In case we don’t have sufficient number of nodes to start VCS [ may be due to a maintenance activity ], but have to do it anyways, then we have do what is called as manual seeding by firing below command on each of the nodes.
# gabconfig -c -x

How to start HAD or VCS ?

To start HAD or VCS on all nodes in the cluster, the hastart command need to be run on all nodes individually.
# hastart

What are the various ways to stop HAD or VCS cluster ?

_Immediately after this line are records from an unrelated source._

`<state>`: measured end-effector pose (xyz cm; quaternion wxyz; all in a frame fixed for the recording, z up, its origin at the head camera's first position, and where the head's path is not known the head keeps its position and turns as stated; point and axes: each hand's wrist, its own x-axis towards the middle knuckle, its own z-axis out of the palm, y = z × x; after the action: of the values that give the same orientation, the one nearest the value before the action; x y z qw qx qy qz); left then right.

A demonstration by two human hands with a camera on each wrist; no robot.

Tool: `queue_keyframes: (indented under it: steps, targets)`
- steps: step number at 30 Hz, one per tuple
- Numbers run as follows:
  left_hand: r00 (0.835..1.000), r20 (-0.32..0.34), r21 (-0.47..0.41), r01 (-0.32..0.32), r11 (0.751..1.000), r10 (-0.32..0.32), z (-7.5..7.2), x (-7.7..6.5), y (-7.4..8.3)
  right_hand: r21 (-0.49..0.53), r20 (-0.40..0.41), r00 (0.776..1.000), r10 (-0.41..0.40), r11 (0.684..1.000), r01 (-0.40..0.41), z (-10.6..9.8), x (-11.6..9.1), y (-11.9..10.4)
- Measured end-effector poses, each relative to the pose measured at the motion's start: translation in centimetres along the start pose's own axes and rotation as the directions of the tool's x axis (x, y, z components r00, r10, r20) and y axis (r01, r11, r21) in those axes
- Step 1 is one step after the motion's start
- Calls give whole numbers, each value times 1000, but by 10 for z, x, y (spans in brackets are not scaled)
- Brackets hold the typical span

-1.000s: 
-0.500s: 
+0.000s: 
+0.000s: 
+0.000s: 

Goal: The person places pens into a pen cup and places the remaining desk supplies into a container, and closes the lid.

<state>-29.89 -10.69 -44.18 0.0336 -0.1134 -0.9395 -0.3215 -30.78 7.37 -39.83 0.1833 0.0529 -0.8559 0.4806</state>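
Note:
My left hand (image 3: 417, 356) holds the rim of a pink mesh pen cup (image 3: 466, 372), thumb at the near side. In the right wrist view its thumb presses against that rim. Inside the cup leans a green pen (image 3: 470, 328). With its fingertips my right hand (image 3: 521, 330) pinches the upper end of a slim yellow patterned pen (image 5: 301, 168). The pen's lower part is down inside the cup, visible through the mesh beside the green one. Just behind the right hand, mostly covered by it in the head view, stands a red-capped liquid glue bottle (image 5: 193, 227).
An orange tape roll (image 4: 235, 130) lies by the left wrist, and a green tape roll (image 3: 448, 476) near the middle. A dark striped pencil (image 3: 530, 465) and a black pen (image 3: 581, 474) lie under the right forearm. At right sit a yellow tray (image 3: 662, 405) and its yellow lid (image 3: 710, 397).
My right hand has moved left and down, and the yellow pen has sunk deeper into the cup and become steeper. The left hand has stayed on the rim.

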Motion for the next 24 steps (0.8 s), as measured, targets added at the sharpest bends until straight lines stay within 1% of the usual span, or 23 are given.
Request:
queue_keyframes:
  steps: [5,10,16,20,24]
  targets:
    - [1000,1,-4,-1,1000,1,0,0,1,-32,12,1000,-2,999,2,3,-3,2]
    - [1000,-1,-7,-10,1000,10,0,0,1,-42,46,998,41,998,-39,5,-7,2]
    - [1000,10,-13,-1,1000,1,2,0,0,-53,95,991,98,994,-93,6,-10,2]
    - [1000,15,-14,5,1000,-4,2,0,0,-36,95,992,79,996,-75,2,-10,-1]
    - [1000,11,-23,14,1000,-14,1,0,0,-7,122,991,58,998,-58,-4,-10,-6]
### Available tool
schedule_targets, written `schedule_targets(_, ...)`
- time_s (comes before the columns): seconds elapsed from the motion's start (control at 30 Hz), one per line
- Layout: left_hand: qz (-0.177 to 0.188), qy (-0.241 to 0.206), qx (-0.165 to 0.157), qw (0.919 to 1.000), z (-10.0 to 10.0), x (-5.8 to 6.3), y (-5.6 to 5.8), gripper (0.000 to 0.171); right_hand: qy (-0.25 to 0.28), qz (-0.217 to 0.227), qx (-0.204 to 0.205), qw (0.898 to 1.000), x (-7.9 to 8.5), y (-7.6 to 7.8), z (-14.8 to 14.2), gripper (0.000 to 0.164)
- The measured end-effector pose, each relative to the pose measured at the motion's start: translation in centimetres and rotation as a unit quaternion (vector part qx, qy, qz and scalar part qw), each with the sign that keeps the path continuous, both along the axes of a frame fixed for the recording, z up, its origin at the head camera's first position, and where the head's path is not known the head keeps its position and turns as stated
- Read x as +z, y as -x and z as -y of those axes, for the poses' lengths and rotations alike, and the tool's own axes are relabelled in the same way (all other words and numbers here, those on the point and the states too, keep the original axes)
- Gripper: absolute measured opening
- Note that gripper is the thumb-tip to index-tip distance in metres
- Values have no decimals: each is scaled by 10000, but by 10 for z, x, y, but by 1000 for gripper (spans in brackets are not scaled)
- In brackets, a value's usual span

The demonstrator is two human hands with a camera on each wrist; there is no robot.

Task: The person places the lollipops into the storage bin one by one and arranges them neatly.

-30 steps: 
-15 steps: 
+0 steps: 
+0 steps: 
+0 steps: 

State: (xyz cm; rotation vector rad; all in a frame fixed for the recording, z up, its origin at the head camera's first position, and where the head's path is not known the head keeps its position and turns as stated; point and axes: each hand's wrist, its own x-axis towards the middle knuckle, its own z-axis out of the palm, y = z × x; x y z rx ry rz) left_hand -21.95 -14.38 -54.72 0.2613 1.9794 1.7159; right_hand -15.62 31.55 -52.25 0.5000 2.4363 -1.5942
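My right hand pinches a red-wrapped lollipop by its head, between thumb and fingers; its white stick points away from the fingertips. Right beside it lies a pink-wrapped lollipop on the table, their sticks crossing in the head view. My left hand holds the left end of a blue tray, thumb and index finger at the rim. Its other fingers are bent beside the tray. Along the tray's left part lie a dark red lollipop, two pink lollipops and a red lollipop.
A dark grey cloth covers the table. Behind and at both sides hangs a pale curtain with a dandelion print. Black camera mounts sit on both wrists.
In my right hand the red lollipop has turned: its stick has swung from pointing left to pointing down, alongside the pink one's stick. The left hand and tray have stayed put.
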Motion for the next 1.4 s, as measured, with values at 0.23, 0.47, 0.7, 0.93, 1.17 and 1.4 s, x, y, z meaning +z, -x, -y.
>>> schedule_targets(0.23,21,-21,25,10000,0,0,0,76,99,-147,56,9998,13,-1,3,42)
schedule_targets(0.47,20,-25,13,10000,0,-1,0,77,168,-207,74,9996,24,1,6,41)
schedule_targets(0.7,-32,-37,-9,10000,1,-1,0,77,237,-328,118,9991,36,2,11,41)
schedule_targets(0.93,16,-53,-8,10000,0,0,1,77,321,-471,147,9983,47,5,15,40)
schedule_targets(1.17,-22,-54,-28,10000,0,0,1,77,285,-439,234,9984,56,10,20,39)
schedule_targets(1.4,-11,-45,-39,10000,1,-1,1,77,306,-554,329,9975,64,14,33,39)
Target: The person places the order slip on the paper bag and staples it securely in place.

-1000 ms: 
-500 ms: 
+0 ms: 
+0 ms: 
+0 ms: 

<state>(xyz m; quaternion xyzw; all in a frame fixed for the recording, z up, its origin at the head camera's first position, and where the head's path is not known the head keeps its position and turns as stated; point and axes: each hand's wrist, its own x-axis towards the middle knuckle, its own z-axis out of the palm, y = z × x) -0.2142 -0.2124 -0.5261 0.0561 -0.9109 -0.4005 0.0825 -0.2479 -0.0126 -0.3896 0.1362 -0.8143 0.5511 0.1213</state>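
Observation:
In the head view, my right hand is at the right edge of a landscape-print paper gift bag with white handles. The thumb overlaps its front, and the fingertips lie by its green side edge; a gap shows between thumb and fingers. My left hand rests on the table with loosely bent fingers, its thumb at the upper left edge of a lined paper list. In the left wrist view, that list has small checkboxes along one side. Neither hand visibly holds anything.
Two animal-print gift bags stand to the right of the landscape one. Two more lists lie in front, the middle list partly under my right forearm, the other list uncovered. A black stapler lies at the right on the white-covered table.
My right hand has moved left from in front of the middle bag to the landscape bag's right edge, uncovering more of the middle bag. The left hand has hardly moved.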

The command hastop gives various ways to stop the cluster.
# hastop -local
# hastop -local -evacuate
# hastop -local -force
# hastop -all -force
# hastop -all
-local -> Stops service groups and VCS engine [HAD] on the node where it is fired
-local -evacuate -> migrates Service groups on the node where it is fired and stops HAD on the same node only
-local -force -> Stops HAD leaving services running on the node where it is fired
-all -force -> Stops HAD on all the nodes of cluster leaving the services running
-all -> Stops HAD on all nodes in cluster and takes service groups offline

Resource Operations

How to list all the resource dependencies

To list the resource dependencies :
# hares -dep

How to enable/disable a resource ?

# hares -modify [resource_name] Enabled 1      (To enable a resource)
# hares -modify [resource_name] Enabled 0        (To disable a resource)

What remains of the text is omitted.